Task item →
Your task is to write out every line of the data exactly. Drop the pictures.

Data →
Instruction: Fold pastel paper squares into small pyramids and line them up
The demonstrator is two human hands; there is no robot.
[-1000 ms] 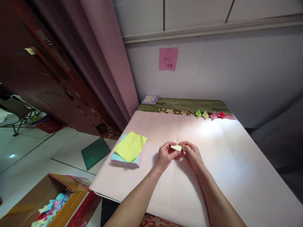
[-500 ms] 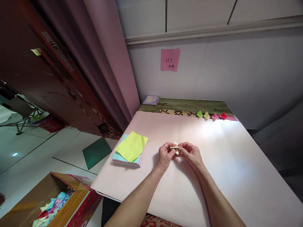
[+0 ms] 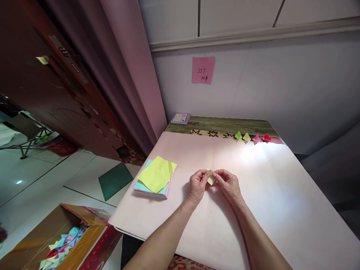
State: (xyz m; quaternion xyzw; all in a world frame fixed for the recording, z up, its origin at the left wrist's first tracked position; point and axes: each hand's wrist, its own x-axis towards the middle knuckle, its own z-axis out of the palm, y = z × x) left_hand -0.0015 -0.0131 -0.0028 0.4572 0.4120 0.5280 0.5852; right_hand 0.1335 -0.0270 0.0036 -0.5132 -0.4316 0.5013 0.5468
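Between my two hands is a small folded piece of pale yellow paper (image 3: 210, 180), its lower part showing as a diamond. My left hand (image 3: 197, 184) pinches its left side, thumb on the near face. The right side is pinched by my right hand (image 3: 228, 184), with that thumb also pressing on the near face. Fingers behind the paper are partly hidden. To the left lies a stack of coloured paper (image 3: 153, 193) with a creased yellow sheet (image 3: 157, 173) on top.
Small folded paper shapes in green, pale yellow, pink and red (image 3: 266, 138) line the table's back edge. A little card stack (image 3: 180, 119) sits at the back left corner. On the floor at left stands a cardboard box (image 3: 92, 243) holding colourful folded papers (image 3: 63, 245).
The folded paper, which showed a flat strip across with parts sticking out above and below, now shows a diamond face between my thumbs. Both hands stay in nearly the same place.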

Your response →
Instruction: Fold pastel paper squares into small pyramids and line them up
The demonstrator is two human hands; there is no robot.
[-1000 ms] 
[-500 ms] 
[+0 ms] 
State: (xyz m; quaternion xyzw; all in a world frame fixed for the recording, z up, its origin at the left wrist's first tracked position; point and axes: each hand's wrist, its own x-axis towards the middle knuckle, its own z-axis out of the palm, y = z × x) left_hand -0.0015 -0.0131 -0.0028 0.4572 0.4120 0.5280 0.5852; right_hand 0.1335 -0.0270 0.0036 -0.5132 -0.4316 0.5013 0.5468
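Between my two hands is a small folded piece of pale yellow paper (image 3: 210, 180), its lower part showing as a diamond. My left hand (image 3: 197, 184) pinches its left side, thumb on the near face. The right side is pinched by my right hand (image 3: 228, 184), with that thumb also pressing on the near face. Fingers behind the paper are partly hidden. To the left lies a stack of coloured paper (image 3: 153, 193) with a creased yellow sheet (image 3: 157, 173) on top.
Small folded paper shapes in green, pale yellow, pink and red (image 3: 266, 138) line the table's back edge. A little card stack (image 3: 180, 119) sits at the back left corner. On the floor at left stands a cardboard box (image 3: 92, 243) holding colourful folded papers (image 3: 63, 245).
The folded paper, which showed a flat strip across with parts sticking out above and below, now shows a diamond face between my thumbs. Both hands stay in nearly the same place.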

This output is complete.